When trying to use Chat Completions through the OpenAI API, I run into difficulties with the model maintaining a memory of this conversation. I use a Python script to run a series of questions about a series of deals. I want to initialize the conversation for each new deal, but I want to make sure that the same conversation is maintained for all questions referencing the same deal.
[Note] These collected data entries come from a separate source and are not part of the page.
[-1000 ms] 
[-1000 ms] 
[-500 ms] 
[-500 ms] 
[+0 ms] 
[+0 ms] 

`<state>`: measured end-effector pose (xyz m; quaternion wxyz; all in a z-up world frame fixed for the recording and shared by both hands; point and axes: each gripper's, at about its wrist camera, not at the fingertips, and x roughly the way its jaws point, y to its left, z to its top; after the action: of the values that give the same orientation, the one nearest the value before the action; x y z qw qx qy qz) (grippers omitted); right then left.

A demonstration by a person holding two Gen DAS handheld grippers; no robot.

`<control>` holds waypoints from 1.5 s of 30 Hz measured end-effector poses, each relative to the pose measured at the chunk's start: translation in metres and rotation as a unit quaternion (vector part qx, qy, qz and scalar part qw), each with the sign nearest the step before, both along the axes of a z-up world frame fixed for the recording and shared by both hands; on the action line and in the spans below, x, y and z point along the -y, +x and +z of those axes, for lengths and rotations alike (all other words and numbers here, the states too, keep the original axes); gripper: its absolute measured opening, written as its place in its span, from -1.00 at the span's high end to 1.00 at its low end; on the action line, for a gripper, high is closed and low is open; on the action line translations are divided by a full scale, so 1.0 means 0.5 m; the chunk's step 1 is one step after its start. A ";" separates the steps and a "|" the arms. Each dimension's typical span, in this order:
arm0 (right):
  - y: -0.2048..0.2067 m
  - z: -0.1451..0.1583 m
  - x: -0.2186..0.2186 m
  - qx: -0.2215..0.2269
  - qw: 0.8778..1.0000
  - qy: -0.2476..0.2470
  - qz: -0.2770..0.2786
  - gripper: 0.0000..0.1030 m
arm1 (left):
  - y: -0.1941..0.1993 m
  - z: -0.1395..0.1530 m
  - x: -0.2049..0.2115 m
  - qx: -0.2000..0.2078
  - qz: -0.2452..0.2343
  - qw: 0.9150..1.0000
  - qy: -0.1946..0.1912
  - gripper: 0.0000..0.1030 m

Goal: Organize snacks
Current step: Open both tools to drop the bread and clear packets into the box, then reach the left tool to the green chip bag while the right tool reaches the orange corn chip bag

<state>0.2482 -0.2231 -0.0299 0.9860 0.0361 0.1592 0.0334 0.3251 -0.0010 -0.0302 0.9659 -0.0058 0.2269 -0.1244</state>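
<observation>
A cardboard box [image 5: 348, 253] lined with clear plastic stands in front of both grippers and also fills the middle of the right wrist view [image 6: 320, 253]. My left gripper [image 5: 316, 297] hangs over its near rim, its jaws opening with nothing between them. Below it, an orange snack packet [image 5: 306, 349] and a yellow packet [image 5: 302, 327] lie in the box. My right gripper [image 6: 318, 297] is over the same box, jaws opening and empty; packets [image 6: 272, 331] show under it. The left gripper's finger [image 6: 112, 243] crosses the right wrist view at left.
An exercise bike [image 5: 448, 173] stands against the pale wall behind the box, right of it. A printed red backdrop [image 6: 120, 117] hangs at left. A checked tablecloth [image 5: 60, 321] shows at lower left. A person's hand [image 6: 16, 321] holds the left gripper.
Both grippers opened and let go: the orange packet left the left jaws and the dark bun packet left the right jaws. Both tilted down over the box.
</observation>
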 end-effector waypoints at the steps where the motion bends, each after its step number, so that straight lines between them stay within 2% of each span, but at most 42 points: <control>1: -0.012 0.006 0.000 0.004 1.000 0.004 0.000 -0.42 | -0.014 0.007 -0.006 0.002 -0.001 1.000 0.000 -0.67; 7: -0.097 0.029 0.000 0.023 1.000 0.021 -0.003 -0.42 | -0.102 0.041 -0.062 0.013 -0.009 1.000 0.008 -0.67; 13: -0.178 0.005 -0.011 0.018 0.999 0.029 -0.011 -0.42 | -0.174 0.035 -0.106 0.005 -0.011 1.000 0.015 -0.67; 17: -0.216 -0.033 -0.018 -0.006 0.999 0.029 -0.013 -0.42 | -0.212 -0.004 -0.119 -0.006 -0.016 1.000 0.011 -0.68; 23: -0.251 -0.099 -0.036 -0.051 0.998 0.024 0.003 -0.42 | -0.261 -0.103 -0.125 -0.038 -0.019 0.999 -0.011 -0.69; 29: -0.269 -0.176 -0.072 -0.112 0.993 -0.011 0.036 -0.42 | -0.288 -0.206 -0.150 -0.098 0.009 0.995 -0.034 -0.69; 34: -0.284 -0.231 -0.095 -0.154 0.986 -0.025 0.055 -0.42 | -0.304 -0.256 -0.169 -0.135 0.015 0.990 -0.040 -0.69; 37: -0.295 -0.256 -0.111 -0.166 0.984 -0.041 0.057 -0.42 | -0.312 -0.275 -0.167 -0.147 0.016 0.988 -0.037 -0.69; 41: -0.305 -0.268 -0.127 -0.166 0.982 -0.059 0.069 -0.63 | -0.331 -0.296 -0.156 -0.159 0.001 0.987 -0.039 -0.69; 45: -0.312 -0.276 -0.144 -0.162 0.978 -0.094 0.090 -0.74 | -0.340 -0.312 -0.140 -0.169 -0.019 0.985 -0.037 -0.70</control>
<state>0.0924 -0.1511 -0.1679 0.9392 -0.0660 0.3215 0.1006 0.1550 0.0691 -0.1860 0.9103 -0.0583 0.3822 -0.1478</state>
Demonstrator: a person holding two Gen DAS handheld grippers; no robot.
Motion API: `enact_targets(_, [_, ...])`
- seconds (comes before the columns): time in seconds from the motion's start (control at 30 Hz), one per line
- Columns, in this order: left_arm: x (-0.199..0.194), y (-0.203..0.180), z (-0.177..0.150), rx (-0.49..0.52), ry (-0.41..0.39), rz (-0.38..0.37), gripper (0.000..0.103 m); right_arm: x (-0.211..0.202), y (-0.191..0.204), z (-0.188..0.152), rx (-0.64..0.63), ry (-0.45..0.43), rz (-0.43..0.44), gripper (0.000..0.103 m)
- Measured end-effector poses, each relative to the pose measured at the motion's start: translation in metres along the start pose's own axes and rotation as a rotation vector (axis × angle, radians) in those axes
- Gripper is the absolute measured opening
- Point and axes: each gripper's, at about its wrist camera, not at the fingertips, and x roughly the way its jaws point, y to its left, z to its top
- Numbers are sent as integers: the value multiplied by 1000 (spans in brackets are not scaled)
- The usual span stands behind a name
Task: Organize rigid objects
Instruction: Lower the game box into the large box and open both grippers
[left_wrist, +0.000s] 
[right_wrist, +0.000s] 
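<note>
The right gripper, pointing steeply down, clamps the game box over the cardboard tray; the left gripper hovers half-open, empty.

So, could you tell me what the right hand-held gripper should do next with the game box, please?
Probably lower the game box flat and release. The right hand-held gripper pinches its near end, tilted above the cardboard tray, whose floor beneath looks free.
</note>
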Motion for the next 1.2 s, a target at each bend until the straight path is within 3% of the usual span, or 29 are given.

Currently, I receive output like this when referencing an acquisition deal that the API already responded to:
“As an AI, I don’t have the ability to recall previous interactions. However, …
- Company A:…”
I apologize for this, I am new to Python. I was under the impression that I could use previous_context
and/or conversation_context
to maintain this type of conversation.
`def ask_gpt(prompt, client, previous_context=””, max_retries=3, retry_delay=5, initialize=False):
retries = 0
while retries < max_retries:
messages = []
if initialize:
messages.append({
"role": "system",
"content": ()
})
# Include previous context
if previous_context:
messages.append({
"role": "user",
"content": previous_context
})
# Add the main user query
messages.append({
"role": "user",
"content": prompt
})
print(messages) # Print messages for diagnosis
try:
response = client.chat.completions.create(
model="gpt-4-0613",
messages=messages,
max_tokens=3200,
n=1,
stop=None,
top_p=0.0,
temperature=0.0,
frequency_penalty=1,
presence_penalty=1
)
answer = response.choices[0].message.content # Corrected path
return answer
# Handle any exception that may occur
except openai.RateLimitError as e:
print("Rate limit exceeded. Please try again later.")
print(e) # Print the error for diagnosis
time.sleep(retry_delay) # Sleep before retrying
retry_delay *= 2 # Exponential backoff
retries += 1
except Exception as e:
print(f"An unexpected error occurred: {e}")
retries += 1
if retries >= max_retries:
raise
time.sleep(retry_delay)
retry_delay *= 2 # double the delay for the next retry
def generate_questions(df, word_file):
doc = Document(word_file)
prompts = [p.text for p in doc.paragraphs if p.text.startswith(“Prompt”)]
def process_xlsx(input_file, output_file, word_file, client):
df = pd.read_excel(input_file, sheet_name=’FullSample’, engine=’openpyxl’)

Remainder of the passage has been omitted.